Each rule may handle any combination of:
begin().end().body().In this example, TableRule creates a child copy of the parent context
for each new table, initializes the TABLE_NAME attribute, and creates
a new TABLE_COLUMNS List for column names when handling the open
<table> element. It also drops the current child context from
the Digester stack at the closing </table> element.
private static class TableRule extends Rule {
public void begin( String ns, String name,
Attributes att) {
Map parentCtx = (Map) getDigester().peek();
Map ctx = new HashMap(parentCtx);
ctx.put("TABLE_NAME", att.getValue("name"));
ctx.put("TABLE_COLUMNS", new ArrayList());
ctx.put("TABLE_ROWS", new ArrayList());
getDigester().push( ctx);
}
public void end( String ns, String name) {
getDigester().pop();
}
}
TableColumnRule adds a single column
name into the TABLE_COLUMNS List
in the current context.
private static class TableColumnRule
extends Rule {
public void body( String ns, String name,
String text) {
Map ctx = ( Map) getDigester().peek();
((List) ctx.get("TABLE_COLUMNS")).add(text);
}
}
TableRowRule initializes a TABLE_ROW List
that will be used to store values for the current table row at the opening
<row> element.
This rule also executes SQL to insert data from the current row when the
closing </row> element is handled. This way, the entire XML document is
never loaded into memory. The actual SQL is constructed in the
getStatement() method.
private static class TableRowRule extends Rule {
public void begin( String ns, String name,
Attributes att) {
Map ctx = (Map) getDigester().peek();
ctx.put("TABLE_ROW", new ArrayList());
}
public void end( String ns, String name)
throws SQLException {
Map ctx = (Map) getDigester().peek();
execute(ctx, getStatement(ctx));
ctx.remove("TABLE_ROW");
}
private int execute( Map ctx,
PreparedStatement st) throws SQLException {
List values = (List) ctx.get("TABLE_ROW");
if( values.size()==0) return 0;
for( int i = 0; i<values.size(); i++) {
st.setObject(i+1, values.get(i));
}
return st.executeUpdate();
}
private PreparedStatement getStatement( Map ctx)
throws SQLException {
List cols = (List) ctx.get("TABLE_COLUMNS");
if(cols.size()==0) return null;
String tableName = getTableName(ctx);
StringBuffer sql = new StringBuffer()
.append("INSERT INTO ")
.append(tableName).append("(");
StringBuffer values = new StringBuffer("?");
sql.append(columns.get(0));
for( int i = 1; i<columns.size(); i++) {
sql.append(",").append(columns.get(i));
values.append(",?");
}
sql.append(") VALUES (")
.append(values).append(")");
Connection conn = getConnection(ctx);
return conn.prepareStatement(sql.toString());
}
private Connection getConnection( Map ctx) {
return (Connection) ctx.get("CONNECTION");
}
private String getTableName(Map ctx) {
return (String) ctx.get("TABLE_NAME");
}
}
TableRowValueRule collects column values
for the current row from the <value> element
within the TABLE_ROW List of the current context.

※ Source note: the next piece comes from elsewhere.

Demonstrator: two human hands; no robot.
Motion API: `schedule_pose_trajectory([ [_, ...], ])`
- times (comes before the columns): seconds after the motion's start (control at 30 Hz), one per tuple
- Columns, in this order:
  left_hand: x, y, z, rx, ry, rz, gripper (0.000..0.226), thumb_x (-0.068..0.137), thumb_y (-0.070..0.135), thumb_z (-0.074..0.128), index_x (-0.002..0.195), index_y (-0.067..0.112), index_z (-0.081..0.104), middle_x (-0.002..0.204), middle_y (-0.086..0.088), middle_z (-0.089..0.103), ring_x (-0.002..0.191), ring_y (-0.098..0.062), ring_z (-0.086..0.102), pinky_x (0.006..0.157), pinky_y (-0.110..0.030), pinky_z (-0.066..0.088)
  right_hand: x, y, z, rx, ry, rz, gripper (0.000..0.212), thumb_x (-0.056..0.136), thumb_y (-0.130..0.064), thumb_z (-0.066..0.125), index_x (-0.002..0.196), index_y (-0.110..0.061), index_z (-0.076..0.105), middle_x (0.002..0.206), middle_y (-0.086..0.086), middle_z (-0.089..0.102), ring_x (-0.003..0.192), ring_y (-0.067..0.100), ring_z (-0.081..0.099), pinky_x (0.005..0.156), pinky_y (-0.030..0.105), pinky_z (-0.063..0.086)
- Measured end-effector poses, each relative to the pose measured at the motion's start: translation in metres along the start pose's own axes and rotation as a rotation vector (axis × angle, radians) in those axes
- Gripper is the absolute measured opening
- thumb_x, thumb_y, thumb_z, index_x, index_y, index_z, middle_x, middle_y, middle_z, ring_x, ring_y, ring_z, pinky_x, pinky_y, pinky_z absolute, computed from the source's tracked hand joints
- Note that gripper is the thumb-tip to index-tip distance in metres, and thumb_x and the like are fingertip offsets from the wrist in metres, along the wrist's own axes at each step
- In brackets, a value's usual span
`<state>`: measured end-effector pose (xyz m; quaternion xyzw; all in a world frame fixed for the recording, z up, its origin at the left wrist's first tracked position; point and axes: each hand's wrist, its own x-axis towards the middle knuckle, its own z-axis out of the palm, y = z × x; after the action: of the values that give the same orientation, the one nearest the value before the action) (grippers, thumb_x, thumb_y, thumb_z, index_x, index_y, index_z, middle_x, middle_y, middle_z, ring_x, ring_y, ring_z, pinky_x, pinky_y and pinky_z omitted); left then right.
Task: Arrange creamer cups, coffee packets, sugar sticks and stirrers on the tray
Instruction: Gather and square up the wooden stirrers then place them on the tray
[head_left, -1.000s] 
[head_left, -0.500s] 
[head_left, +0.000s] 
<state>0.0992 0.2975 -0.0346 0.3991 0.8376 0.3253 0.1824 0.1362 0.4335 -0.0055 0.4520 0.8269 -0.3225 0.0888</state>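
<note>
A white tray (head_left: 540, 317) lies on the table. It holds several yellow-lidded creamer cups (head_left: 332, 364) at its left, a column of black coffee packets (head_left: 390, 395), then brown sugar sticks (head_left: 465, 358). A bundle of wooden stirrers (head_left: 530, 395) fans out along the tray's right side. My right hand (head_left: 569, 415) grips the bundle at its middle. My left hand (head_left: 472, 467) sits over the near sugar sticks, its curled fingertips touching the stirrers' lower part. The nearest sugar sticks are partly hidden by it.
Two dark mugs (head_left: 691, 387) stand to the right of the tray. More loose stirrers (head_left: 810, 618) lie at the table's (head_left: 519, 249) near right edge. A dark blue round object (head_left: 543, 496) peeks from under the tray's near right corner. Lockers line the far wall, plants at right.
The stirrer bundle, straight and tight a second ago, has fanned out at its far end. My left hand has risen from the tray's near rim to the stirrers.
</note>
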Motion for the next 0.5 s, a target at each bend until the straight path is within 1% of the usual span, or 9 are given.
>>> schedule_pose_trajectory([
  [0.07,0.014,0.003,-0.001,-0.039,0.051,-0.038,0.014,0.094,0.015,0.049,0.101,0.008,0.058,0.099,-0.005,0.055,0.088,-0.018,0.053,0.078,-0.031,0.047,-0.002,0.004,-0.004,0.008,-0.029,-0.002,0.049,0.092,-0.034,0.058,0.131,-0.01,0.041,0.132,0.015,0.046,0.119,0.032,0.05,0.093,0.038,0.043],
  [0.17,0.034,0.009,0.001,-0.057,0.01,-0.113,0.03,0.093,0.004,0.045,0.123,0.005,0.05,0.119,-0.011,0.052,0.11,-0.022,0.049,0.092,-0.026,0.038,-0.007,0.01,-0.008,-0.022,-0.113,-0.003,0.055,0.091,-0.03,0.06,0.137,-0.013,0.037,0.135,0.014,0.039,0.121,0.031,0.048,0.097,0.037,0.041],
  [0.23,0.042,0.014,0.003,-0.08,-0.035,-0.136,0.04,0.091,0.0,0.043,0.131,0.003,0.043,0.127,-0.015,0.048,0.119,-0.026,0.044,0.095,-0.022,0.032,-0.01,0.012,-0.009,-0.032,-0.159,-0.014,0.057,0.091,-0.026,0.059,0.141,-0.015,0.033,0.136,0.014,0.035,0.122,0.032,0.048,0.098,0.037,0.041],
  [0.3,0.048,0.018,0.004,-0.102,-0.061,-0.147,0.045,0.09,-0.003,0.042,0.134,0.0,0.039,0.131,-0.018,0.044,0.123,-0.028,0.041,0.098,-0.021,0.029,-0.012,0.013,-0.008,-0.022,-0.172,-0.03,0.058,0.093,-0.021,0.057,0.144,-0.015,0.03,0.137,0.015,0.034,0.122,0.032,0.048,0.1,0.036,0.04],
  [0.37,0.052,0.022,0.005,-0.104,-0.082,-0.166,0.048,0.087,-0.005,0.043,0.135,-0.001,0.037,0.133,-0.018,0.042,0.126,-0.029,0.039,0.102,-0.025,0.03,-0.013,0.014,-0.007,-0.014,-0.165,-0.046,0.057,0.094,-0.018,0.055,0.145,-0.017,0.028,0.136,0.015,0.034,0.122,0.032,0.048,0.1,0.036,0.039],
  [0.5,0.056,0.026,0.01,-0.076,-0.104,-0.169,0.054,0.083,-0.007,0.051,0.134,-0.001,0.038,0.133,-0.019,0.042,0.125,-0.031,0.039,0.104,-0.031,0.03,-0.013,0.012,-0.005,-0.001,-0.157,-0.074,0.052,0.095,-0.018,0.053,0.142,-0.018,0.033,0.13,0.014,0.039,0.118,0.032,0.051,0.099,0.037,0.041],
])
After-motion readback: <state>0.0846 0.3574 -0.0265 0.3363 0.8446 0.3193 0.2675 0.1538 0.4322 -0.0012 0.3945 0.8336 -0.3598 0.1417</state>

private static class TableRowValueRule
extends Rule {
public void body( String ns, String name,
String text) {
Map ctx = (Map) getDigester().peek();
((List) ctx.get("TABLE_ROW")).add(text);
}
}
The code above does not cache the created
PreparedStatement instances, and instead recreates them every time. This
may cause some performance concerns; however, if this code is used inside of a J2EE container,
a connection is obtained from the container-managed DataSource,
so most likely, caching of prepared statements is being done automatically. If not,
then the getStatement() method can be extended in order to save
created instances of the PreparedStatement within the processing
context. Also, please note that these statements must be explicitly closed at the
end of processing, such as in the end() method of
TableRule.
For event-driven code, testing is twice as important than it is for any other application.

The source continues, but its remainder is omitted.